In this project, we will first use genome-wide editing screens to identify regulators of the tumor-specific podocalyxin peptidoglycan using CRISPR Cas9 technology. In preliminary proof-of-principle experiments we have identified twelve potential regulators from four different functionally-clustered intracellular signaling complexes. We will next manipulate such regulators, both genetically and pharmacologically with small molecule inhibitors, to precisely tailor the immuno-oncologic targeting of aggressive podocalyxin peptidoglycan-positive solid tumors. Finally, we will take a glyco-proteomic approach to identify additional tumor-specific peptidoglycans that can also be targeted immunologically. The overarching goal of this project is to develop a pipeline of novel antibody-based immuno-therapeutics that can be used to treat multiple aggressive solid cancers with precision and minimal side effects given that they will, by design, spare normal cells and tissues.
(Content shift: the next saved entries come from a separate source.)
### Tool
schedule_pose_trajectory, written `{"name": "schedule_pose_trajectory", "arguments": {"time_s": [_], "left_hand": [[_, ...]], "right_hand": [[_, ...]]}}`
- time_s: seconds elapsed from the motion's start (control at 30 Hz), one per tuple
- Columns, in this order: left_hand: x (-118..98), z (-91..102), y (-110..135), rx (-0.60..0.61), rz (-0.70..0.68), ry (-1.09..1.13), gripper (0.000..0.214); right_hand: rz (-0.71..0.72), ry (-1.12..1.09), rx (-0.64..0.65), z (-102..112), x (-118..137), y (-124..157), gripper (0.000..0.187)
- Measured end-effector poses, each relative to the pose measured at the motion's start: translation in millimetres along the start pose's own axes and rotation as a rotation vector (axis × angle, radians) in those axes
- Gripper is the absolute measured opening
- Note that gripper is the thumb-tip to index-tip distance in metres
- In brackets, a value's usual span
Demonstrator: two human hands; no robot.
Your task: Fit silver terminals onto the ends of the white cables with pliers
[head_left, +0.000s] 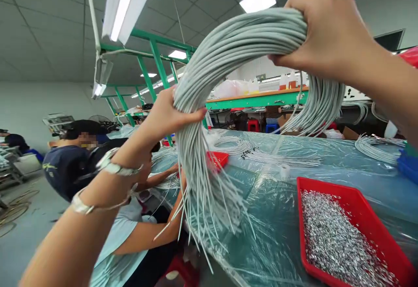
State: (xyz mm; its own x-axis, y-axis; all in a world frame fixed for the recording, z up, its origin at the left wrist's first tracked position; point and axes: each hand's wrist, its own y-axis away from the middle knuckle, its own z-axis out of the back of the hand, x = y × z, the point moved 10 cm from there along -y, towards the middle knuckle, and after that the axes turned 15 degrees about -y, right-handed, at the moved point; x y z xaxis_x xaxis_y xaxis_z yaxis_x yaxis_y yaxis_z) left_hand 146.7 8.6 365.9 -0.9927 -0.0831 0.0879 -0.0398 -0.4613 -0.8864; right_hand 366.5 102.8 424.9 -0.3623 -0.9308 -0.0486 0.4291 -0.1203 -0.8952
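A thick bundle of pale grey cables arches in the air above the table, bent into an open loop. My left hand grips it on the left side, thumb across the front. Higher up, my right hand is wrapped round the top right of the arch. Many loose cable ends fan out below my left hand over the table's near edge. The other end of the bundle hangs down behind my right wrist. Fingers behind the bundle are partly hidden.
A red tray of small shiny metal pieces stands at the right on the plastic-covered table. More cable coils and a white roll lie farther back. Co-workers sit close at the left. A green frame rises behind.
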Motion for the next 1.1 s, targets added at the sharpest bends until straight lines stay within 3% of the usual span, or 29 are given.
{"name": "schedule_pose_trajectory", "arguments": {"time_s": [0.13, 0.2, 0.27, 0.37, 0.47, 0.57, 0.67, 0.77, 0.87, 1.1], "left_hand": [[5, -31.8, -48, -0.114, 0.013, 0.006, 0.032], [12, -52.5, -49, -0.173, 0.058, 0.025, 0.038], [20, -83.4, -31, -0.187, 0.100, 0.048, 0.036], [29, -149.0, 36, -0.128, 0.154, 0.091, 0.030], [24, -218.4, 139, -0.021, 0.213, 0.128, 0.027], [4, -264.8, 248, 0.098, 0.230, 0.158, 0.024], [-12, -280.7, 329, 0.175, 0.216, 0.182, 0.024], [-14, -283.7, 369, 0.224, 0.208, 0.205, 0.023], [-7, -287.9, 378, 0.265, 0.211, 0.230, 0.023], [-2, -302.1, 380, 0.365, 0.179, 0.285, 0.026]], "right_hand": [[0.006, 0.116, -0.116, 14, -18, -14, 0.064], [0.054, 0.185, -0.138, 12, -19, -9, 0.059], [0.155, 0.250, -0.112, -5, -14, 8, 0.043], [0.283, 0.228, -0.018, -54, -9, 59, 0.017], [0.423, 0.133, 0.117, -123, -1, 139, 0.012], [0.520, 0.051, 0.192, -182, 10, 221, 0.014], [0.574, 0.002, 0.214, -218, 21, 280, 0.017], [0.626, -0.025, 0.237, -231, 31, 308, 0.015], [0.681, -0.022, 0.281, -236, 36, 311, 0.013], [0.835, -0.018, 0.423, -244, 54, 288, 0.013]]}}
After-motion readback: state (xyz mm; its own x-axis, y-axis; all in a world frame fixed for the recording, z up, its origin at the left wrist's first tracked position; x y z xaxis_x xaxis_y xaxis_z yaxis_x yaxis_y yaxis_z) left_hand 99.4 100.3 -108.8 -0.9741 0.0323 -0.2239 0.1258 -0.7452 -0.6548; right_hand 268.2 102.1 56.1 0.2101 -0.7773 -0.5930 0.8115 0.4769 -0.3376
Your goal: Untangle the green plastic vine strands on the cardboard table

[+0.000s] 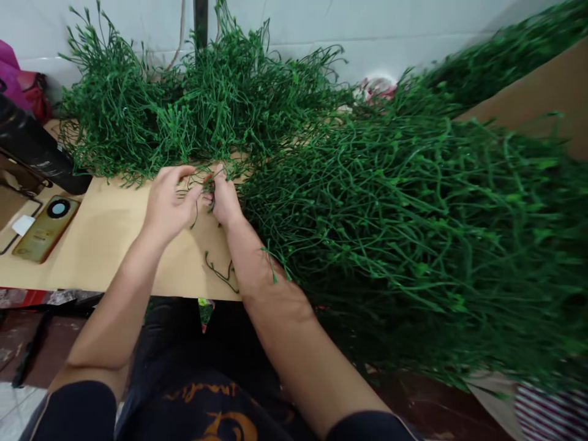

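Note:
My left hand (171, 202) and my right hand (225, 199) meet over a tan cardboard-covered table (105, 239), both pinching thin green plastic plant sprigs (204, 184) at the edge of the heaps. The fingers of both hands are closed around the stems. One loose sprig (221, 272) lies on the cardboard under my right forearm. A big heap of the same green stems (404, 239) spreads to the right, touching my right arm. Another heap (184, 104) is piled at the back against the wall.
A phone (47, 228) in a gold case lies at the table's left end, beside a black object (32, 150). A pink bag (18, 82) sits in the far left corner. A cardboard sheet (542, 98) leans at the right. My dark-clothed lap is below the table edge.

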`<state>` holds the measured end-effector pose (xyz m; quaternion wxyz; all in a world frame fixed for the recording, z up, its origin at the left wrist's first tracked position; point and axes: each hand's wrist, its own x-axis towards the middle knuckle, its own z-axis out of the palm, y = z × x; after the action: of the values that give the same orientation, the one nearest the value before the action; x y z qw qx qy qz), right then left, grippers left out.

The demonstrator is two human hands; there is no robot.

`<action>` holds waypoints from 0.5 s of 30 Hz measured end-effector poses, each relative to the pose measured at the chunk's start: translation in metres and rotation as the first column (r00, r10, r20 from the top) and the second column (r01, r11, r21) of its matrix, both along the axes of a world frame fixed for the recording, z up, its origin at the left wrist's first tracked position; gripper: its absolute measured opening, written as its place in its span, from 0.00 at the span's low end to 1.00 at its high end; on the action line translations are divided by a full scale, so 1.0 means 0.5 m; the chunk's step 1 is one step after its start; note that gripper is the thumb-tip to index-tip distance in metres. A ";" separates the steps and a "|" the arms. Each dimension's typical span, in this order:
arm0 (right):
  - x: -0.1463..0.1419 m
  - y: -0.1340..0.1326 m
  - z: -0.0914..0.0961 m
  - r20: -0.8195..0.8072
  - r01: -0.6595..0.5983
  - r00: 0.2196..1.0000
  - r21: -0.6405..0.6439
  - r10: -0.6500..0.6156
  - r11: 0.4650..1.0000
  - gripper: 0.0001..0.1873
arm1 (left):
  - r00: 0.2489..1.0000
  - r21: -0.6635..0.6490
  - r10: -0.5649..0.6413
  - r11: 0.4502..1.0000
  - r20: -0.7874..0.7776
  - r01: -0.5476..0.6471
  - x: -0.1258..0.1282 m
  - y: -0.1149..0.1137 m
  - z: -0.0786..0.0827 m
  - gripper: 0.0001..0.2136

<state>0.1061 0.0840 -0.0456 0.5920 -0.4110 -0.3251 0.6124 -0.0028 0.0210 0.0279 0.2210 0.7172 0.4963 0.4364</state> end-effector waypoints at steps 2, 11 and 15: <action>-0.005 -0.002 0.009 -0.041 0.013 0.999 -0.061 -0.016 0.998 0.32 | 0.994 -0.166 -0.018 0.986 0.111 0.036 -0.042 0.015 -0.029 0.15; 0.005 -0.016 0.033 -0.068 0.012 0.998 -0.100 -0.018 0.995 0.36 | 0.868 -0.428 -0.027 0.862 0.495 0.271 -0.056 0.003 -0.077 0.28; 0.000 -0.014 0.026 -0.048 -0.013 0.999 -0.068 0.009 0.998 0.36 | 0.880 -0.416 -0.061 0.864 0.472 0.283 -0.047 -0.004 -0.079 0.29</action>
<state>0.1063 0.0772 -0.0328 0.5818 -0.4144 -0.2918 0.6361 -0.0264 0.0192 -0.0117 0.5350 0.5653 0.4560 0.4316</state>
Use of novel hybrid lectibodies to fight cryptococcosis

Fungal diseases affect more than a billion people worldwide, yet the responsible pathogens receive little attention and relatively low research support to improve diagnosis and treatment. For example, no vaccines are available for fungal diseases and only a few drugs of limited effectiveness are in clinical use. One of the most important fungal diseases is cryptococcosis, a severe brain infection that occurs in people with weakened immune systems (e.g., individuals suffering from HIV/AIDS). The causative pathogenic fungus is Cryptococcus neoformans and this fungus was recently identified as a pathogen of critical health importance by the World Health Organization. This is because cryptococcosis is responsible for ~19% of all deaths in people with HIV/AIDS. The treatment of cryptococcosis challenging due to the limited number of effective antifungal drugs and emerging drug resistance. To address this challenge, a pan-Canadian leadership team (Drs. Kronstad and Penninger at UBC and Dr. Sheppard at McGill) established a collaboration to develop and apply a new class of hybrid antibodies for the treatment of cryptococcosis. This team has decades of experience in medical mycology, glycobiology, and therapeutic approaches to combat infectious and other diseases. In addition to the leadership team, the experimental team consists of three highly trained personnel at the PhD, postdoctoral fellow, and research associate levels. These scientists each bring valued expertise from microbial, immunological, and biochemical backgrounds to approach this multifaceted project. The PhD student and the postdoctoral fellow will carry out their research efforts on the UBC Vancouver campus in the Life Sciences Institute and the Michael Smith Laboratories. Initial studies have already identified and characterized a collection of hybrid antibodies that are effective at binding to cells of C. neoformans. Further characterization will evaluate the ability of the antibodies to protect against cryptococcosis.